=== WHAT YOU WILL DO ===
Could the data below be retyped exactly, without its pictures?

=== GIVEN DATA ===

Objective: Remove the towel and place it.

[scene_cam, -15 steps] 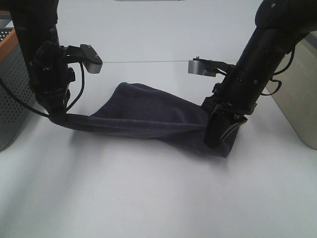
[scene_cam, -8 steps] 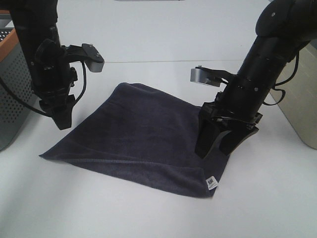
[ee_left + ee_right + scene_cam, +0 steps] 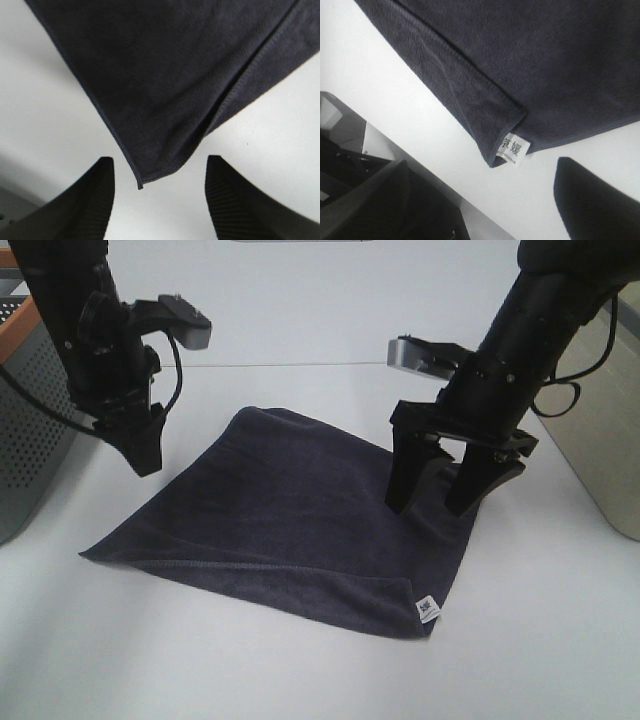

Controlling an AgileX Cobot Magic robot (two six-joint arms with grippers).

=== EXERCISE RESPONSE ===
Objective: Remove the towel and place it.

[scene_cam, -15 steps] 
[scene_cam, -8 steps] 
[ee_left + ee_right + scene_cam, +0 steps] 

Controlling an AgileX Cobot Magic robot (two six-joint arms with grippers).

What has been written here completes the answer.